Prompt: Copy the lines below verbatim, beginning with the line that includes "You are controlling" and continuing to the end; leave out everything before it.

[Provided data]

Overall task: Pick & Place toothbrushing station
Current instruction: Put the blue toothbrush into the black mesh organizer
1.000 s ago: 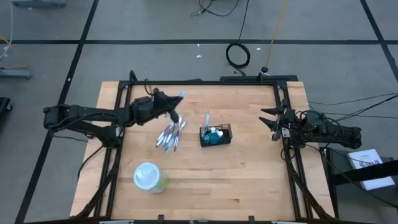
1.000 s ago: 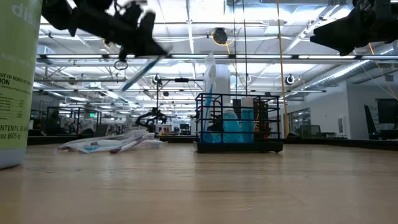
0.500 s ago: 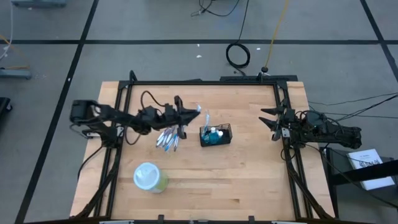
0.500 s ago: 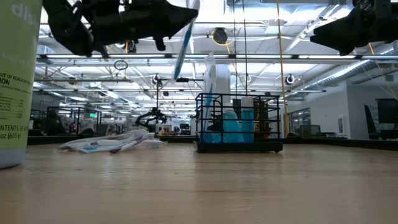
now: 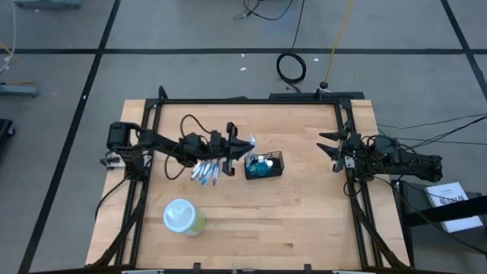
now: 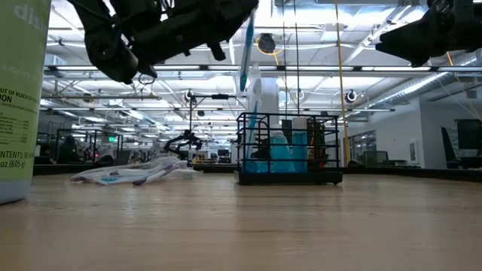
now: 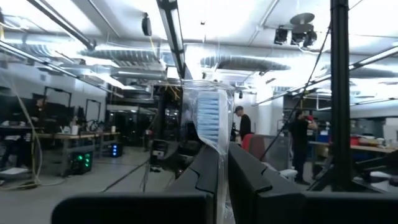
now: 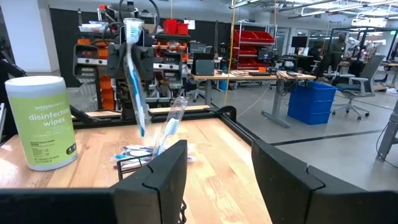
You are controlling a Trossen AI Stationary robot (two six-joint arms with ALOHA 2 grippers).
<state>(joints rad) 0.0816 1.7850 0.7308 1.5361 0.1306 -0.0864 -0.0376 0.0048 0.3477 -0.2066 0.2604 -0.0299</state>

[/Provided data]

Solution to this problem:
You are controlling a Trossen AI Stationary robot (two six-joint arms with ALOHA 2 grippers).
<state>(joints rad) 0.0816 1.7850 0.7308 1.5361 0.1306 -0.0864 -0.0376 0.0048 0.3477 -0.2066 0.2604 -0.0299</state>

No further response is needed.